● **Task directions**
Each line of the data below between the one containing "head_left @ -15" and the one containing "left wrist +", both included, is to be repeated exactly. Please omit pictures.
· · · · · · ·
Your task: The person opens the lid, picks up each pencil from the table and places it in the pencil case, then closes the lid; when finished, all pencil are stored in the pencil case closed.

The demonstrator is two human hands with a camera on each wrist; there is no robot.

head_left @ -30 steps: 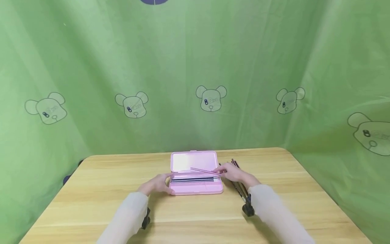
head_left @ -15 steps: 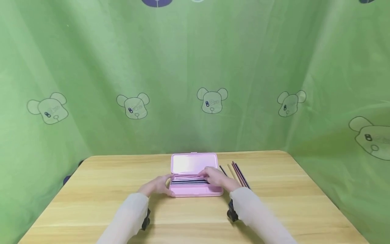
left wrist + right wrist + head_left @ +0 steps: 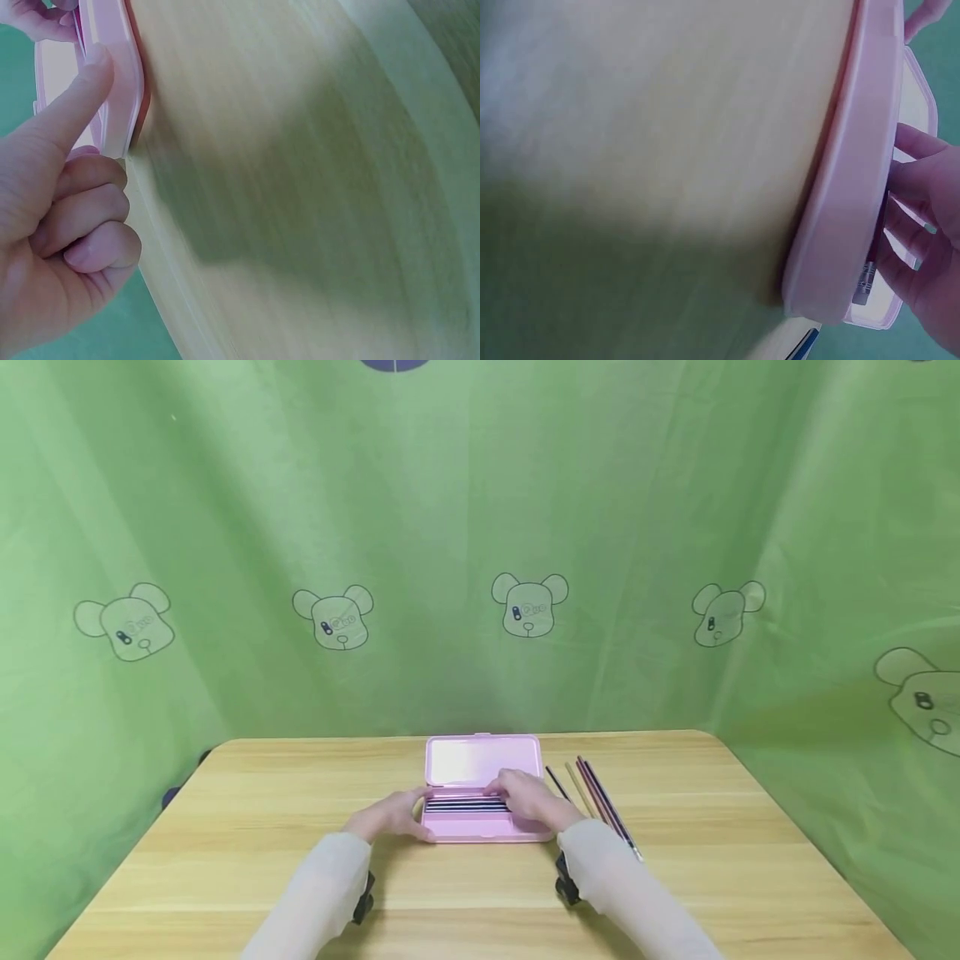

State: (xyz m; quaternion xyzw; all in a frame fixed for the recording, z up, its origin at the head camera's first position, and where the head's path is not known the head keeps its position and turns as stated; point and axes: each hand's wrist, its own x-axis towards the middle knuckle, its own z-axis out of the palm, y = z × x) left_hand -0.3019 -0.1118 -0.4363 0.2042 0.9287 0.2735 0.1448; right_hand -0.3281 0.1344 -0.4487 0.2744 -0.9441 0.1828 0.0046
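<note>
A pink pencil case [image 3: 483, 832] lies open on the table, its lid [image 3: 467, 762] tipped back to the far side. Several dark striped pencils [image 3: 461, 806] lie lengthwise inside. My left hand [image 3: 386, 817] grips the case's left end, thumb on the near wall and other fingers curled at the end, as the left wrist view shows. My right hand [image 3: 528, 797] reaches into the right half, its fingers on a dark red pencil [image 3: 865, 283] whose metal eraser end shows beneath them. Part of the pencils is hidden under this hand.
To the right of the case, several loose pencils [image 3: 600, 793] lie slanted on the wooden table [image 3: 480, 902], one light wood-coloured, others dark or reddish. A green curtain [image 3: 420, 527] with bear heads hangs behind the table's far edge.
My right hand has moved left from the case's right side into it, lowering the reddish pencil from over the lid down among the others. The left hand keeps its grip on the case.
</note>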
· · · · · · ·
● **Written answer**
head_left @ -15 steps: 
left wrist + right wrist + head_left @ +0 steps: 

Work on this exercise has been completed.